## PROBLEM
Write out the following listing's lines from the one with "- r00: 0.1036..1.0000" to the one with "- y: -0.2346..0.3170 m", exactly, with both included and no others.

## DATA EXTRACTS
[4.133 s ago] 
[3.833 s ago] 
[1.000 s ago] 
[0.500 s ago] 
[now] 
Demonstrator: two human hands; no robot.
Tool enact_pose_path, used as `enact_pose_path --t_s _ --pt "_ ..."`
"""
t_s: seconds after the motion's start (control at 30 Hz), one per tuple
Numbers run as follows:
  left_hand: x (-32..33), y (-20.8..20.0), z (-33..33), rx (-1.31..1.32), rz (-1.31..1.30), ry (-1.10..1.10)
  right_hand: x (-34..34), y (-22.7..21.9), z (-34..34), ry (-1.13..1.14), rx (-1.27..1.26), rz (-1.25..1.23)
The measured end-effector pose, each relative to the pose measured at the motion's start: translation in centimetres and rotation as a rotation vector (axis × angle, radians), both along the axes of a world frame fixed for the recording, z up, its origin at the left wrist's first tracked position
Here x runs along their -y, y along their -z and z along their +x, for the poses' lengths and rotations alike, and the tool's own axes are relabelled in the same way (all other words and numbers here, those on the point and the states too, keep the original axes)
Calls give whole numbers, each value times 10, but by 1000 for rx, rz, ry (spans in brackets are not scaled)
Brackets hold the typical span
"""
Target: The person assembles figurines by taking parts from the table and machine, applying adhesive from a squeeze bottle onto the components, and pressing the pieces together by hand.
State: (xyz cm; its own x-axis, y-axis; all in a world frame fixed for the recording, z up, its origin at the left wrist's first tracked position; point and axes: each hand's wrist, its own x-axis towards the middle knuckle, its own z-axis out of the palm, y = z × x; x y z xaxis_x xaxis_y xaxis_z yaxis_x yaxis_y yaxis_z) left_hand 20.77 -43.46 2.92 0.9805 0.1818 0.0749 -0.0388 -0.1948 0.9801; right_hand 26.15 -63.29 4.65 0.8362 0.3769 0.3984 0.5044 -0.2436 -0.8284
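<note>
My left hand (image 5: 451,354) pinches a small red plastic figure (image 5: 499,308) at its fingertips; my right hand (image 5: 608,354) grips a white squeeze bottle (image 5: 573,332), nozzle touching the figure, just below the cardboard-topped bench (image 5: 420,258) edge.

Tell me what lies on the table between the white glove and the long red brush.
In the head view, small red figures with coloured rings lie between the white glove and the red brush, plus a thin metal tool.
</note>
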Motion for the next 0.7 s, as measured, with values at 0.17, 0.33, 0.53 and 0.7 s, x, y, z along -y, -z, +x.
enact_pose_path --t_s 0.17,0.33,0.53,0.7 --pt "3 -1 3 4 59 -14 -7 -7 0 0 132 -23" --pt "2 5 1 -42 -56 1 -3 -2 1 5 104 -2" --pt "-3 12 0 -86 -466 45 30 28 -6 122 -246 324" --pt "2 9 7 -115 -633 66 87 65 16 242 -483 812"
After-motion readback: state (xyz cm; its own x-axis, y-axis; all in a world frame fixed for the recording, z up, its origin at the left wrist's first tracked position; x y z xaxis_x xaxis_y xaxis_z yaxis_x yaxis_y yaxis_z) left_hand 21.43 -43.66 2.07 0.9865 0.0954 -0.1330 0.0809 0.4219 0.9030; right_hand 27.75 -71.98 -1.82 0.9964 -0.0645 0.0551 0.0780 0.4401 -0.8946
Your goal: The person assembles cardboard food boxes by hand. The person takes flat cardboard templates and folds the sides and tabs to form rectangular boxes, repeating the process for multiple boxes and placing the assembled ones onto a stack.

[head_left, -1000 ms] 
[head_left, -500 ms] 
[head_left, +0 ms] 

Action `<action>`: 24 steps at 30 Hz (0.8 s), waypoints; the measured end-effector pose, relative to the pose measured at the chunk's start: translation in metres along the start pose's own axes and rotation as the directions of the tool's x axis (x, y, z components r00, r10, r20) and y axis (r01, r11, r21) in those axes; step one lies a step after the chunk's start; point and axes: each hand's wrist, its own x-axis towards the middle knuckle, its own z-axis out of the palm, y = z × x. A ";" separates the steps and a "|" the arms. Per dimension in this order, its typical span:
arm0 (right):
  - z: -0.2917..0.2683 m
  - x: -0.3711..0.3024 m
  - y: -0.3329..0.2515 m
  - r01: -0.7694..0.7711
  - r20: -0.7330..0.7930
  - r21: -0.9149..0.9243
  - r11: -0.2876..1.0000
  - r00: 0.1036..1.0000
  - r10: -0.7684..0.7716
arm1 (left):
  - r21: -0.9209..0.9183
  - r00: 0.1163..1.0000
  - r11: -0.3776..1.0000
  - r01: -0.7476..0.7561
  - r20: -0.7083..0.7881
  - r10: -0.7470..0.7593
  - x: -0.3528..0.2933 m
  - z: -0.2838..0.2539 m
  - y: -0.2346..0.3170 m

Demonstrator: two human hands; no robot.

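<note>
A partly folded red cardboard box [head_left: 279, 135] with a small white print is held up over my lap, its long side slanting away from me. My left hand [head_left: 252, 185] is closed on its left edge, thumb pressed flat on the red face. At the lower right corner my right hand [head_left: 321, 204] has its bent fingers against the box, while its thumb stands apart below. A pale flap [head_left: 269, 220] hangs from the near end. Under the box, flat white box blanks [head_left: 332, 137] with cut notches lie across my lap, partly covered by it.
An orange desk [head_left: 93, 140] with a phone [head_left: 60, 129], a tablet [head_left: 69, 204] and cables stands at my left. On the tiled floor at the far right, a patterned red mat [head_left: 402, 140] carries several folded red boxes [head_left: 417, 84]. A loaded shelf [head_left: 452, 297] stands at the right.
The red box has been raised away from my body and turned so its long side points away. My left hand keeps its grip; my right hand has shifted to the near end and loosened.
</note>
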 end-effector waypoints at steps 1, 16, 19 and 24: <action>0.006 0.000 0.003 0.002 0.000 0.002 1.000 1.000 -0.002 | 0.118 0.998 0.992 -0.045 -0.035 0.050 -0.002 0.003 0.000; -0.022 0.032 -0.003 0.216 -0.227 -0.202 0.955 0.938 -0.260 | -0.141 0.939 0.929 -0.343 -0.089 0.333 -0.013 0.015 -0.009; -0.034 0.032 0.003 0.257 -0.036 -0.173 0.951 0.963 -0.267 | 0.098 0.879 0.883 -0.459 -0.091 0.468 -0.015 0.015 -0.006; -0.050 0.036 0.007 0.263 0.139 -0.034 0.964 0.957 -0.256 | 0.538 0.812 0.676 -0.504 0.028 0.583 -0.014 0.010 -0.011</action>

## RESPONSE
  - r00: 0.1036..1.0000
  - r10: -0.7684..0.7716
arm1 (left):
  - r21: -0.9209..0.9183
  - r00: 0.1163..1.0000
  - r11: -0.3776..1.0000
  - r01: -0.7476..0.7561
  - r20: -0.7083..0.7881
  - r10: -0.7470..0.7593
  - x: -0.3528..0.2933 m
  - z: -0.2838..0.2539 m
  - y: -0.2346..0.3170 m

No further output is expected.